Tesseract OCR wrapper caching the OCR results, so Apache Tika-Server has not to reprocess slow and expensive OCR on same images again.
F.e. same images (logos or corporate identity elements), which appear in many PDF or Word documents.
Or for reindexing or new analysis of your documents because of changed ETL settings or new analysis features.
Therefore there is a tesseract wrapper which is called with same parameters like the original Tesseract command line interface (CLI):
The commandline tool tesseract_cache/tesseract
calls Tesseract OCR and caches the results to a file directory before returning the resulting text.
If you OCR the same image again, it doesn't call Tesseract OCR again but returns the result text from the cache.
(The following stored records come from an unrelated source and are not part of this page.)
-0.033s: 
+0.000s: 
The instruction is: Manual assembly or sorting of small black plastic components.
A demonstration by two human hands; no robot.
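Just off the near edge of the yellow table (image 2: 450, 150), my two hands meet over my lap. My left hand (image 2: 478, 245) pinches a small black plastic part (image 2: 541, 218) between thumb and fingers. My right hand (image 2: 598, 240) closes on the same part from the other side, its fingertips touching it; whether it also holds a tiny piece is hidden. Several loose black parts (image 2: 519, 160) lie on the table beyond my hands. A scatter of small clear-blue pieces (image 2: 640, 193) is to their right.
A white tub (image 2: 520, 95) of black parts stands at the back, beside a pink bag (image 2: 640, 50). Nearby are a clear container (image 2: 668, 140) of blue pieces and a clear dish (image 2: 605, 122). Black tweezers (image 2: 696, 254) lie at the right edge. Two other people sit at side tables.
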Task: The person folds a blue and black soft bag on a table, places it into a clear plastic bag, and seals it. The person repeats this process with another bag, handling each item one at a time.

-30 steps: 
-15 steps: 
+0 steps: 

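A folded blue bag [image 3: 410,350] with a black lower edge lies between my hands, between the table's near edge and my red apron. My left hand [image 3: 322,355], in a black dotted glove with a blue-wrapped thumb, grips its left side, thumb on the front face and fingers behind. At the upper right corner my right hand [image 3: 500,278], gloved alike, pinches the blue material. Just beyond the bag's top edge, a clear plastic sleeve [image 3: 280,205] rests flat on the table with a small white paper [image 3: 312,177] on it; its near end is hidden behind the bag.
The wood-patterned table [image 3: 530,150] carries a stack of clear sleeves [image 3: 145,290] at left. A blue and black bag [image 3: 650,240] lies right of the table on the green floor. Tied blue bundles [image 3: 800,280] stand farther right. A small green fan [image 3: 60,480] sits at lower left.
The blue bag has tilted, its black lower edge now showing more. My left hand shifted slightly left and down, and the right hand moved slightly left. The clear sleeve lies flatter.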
The commandline tool tesseract_fake/tesseract
does not forward the call to Tesseract OCR.
It returns OCR results only if yet cached by former runs of tesseract_cache/tesseract
.
If the image was not processed by OCR yet it will return only the string [Image (no OCR yet)]
.
Since OCR needs most resources for often a few additional information, this approach is used to index most document contents without expensive OCR processing to be able to search for most content much earlier.
By the OCR fake text or temporary status we get the info, if Apache Tika found some images in the document, so such documents are added to another task queue for expensive OCR with lower priority than the standard text extraction tasks.
Just set Apache Tika to use the command tesseract in directory tesseract_cache instead of the original tesseract binary directory.